Most horses also require a lot of grain and hay, but there are some easy keepers out there that get fat on just good grass. Most people cannot have their own horse farm and so have to board their horse, which can range anywhere from $100-$2,000 monthly depending on the location and services.
2. Need daily care
Most horses need daily care, including morning and/or evening feed, water refills, and hay refills. Daily grooming keeps their coats in good condition. If they stay in a stall or small paddock, that should be cleaned daily to prevent the development of thrush in their feet.
3. Time and patience to train
Horses require lots of time and patience to train them. All horses should be properly trained to ensure that you and others are safe around them. This can also be a pro as it may develop your patience, but it can be a con if you are too busy with other things already.
4. They are a huge commitment as they can live as long as 30-something years
Do you know where you will be in 20 or 30 years?
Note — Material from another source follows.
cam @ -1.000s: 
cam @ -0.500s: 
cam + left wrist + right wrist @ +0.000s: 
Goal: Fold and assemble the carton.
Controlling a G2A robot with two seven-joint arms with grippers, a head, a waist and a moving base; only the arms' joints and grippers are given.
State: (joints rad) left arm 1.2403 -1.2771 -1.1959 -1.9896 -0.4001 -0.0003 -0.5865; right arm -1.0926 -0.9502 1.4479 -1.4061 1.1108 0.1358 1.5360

Taking on a horse means taking on a big responsibility and commitment to them. If you are buying a horse and plan on keeping it through all of its days, then be ready for them to live to a good 30 years or older, if you keep them healthy.
5. It can be dangerous
Horses are very large animals at an average of 1200 pounds, making them potentially dangerous. Horseback riding is a dangerous sport, as falling off is common. The old saying goes that you aren’t a good rider until you’ve fallen off at least 10 times. Expect to be kicked, bitten, and thrown off at some point in your horse ownership life.
If you love horses, then the pros will by far outweigh the cons. If you cannot afford to own a horse quite yet, there are many options available to you. You could find a horse to lease, or if you are a good rider, find a horse to exercise and train for someone in exchange for getting to ride. There are also plenty of working student opportunities around to work at a barn in exchange for riding lessons and/or riding time.